## What this task involves
Return all of the material that follows, keeping each line exactly as it is.

## Raw data

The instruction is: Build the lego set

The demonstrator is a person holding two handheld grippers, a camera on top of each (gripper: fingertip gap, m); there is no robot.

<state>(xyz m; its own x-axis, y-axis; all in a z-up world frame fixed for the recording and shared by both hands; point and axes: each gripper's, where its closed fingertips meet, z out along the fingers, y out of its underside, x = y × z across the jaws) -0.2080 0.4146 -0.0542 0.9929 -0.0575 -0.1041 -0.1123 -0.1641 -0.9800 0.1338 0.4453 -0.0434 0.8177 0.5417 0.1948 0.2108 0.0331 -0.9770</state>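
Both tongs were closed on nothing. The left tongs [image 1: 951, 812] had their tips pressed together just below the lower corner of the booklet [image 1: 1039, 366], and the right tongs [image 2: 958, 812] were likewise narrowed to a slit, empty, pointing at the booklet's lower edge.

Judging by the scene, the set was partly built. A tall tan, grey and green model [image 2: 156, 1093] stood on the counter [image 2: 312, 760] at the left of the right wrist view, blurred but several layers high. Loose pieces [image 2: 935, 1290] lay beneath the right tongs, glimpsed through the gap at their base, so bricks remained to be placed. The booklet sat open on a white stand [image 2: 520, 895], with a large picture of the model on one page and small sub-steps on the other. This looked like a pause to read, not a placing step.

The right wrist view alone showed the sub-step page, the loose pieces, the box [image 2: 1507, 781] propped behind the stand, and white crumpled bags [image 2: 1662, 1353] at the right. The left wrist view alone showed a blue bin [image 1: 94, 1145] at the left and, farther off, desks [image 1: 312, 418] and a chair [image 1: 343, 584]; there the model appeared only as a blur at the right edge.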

## Result below
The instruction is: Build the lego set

The demonstrator is a person holding two handheld grippers, a camera on top of each (gripper: fingertip gap, m); there is no robot.

<state>(xyz m; its own x-axis, y-axis; all in a z-up world frame fixed for the recording and shared by both hands; point and axes: each gripper's, where its closed fingertips meet, z out along the fingers, y out of its underside, x = y × z across the jaws) -0.2080 0.4146 -0.0542 0.9929 -0.0575 -0.1041 -0.1123 -0.1641 -0.9800 0.1338 0.4453 -0.0434 0.8177 0.5417 0.1948 0.2108 0.0331 -0.9770</state>
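Both tongs were closed on nothing. The left tongs [image 1: 951, 812] had their tips pressed together just below the lower corner of the booklet [image 1: 1039, 366], and the right tongs [image 2: 958, 812] were likewise narrowed to a slit, empty, pointing at the booklet's lower edge.

Judging by the scene, the set was partly built. A tall tan, grey and green model [image 2: 156, 1093] stood on the counter [image 2: 312, 760] at the left of the right wrist view, blurred but several layers high. Loose pieces [image 2: 935, 1290] lay beneath the right tongs, glimpsed through the gap at their base, so bricks remained to be placed. The booklet sat open on a white stand [image 2: 520, 895], with a large picture of the model on one page and small sub-steps on the other. This looked like a pause to read, not a placing step.

The right wrist view alone showed the sub-step page, the loose pieces, the box [image 2: 1507, 781] propped behind the stand, and white crumpled bags [image 2: 1662, 1353] at the right. The left wrist view alone showed a blue bin [image 1: 94, 1145] at the left and, farther off, desks [image 1: 312, 418] and a chair [image 1: 343, 584]; there the model appeared only as a blur at the right edge.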

Nothing else belongs in this answer.